[Exercise requirements] Please repeat the lines below, exactly and only, from the one that holds "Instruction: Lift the" through the one that holds "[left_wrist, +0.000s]".

BEGIN Extracted material

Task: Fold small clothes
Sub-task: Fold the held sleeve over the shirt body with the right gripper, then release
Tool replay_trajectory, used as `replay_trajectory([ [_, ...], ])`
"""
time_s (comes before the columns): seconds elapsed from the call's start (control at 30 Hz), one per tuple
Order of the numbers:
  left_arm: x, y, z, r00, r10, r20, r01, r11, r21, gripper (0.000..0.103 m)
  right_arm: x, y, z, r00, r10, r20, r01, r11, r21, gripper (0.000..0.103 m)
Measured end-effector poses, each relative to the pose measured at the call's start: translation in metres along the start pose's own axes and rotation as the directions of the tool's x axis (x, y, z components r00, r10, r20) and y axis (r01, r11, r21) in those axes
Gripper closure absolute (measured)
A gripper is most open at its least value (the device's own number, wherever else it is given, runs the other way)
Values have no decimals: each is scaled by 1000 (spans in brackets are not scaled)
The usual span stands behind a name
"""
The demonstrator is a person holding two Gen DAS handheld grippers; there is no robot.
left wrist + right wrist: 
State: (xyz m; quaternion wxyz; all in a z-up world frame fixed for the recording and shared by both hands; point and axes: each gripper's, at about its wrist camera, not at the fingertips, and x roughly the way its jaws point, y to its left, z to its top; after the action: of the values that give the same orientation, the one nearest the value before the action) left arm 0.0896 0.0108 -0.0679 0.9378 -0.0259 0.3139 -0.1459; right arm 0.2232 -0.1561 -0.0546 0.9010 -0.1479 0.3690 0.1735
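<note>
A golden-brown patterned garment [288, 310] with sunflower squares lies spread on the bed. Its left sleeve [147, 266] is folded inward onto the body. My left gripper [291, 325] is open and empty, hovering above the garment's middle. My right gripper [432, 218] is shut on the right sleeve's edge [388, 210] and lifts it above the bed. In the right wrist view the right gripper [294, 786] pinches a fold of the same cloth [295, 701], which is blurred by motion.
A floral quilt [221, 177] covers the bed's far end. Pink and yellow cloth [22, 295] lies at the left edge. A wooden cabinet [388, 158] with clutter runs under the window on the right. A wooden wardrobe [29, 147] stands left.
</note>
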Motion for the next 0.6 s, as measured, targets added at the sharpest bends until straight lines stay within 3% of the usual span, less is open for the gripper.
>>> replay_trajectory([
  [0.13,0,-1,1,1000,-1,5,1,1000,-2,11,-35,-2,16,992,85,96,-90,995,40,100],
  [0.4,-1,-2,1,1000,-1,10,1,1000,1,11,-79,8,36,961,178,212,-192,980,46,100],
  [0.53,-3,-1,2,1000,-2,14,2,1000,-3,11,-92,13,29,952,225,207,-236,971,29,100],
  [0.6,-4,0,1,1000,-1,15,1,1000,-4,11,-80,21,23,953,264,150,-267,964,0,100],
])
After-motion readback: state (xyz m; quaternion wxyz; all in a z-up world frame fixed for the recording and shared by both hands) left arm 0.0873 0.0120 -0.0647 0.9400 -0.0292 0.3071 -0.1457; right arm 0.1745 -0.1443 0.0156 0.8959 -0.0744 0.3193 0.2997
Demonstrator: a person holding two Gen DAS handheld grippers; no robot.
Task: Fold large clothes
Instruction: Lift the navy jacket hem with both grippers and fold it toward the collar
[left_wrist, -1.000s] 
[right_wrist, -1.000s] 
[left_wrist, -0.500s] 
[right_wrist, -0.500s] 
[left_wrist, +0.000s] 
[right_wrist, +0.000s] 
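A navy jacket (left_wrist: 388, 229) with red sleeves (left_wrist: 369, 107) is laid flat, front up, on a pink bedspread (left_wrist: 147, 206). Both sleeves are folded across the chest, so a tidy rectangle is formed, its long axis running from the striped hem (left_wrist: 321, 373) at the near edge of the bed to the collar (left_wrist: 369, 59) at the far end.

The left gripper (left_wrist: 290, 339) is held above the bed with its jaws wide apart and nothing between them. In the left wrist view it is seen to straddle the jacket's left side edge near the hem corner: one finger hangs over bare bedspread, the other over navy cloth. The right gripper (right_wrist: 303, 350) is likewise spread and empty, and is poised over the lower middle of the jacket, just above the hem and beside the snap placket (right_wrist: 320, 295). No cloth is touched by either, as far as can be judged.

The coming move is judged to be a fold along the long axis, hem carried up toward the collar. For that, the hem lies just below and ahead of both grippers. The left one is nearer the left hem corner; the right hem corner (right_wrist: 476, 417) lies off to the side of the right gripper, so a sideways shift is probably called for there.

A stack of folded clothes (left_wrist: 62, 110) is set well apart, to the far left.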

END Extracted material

[Solution to the exercise]
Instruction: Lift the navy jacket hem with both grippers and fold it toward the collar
[left_wrist, -1.000s] 
[right_wrist, -1.000s] 
[left_wrist, -0.500s] 
[right_wrist, -0.500s] 
[left_wrist, +0.000s] 

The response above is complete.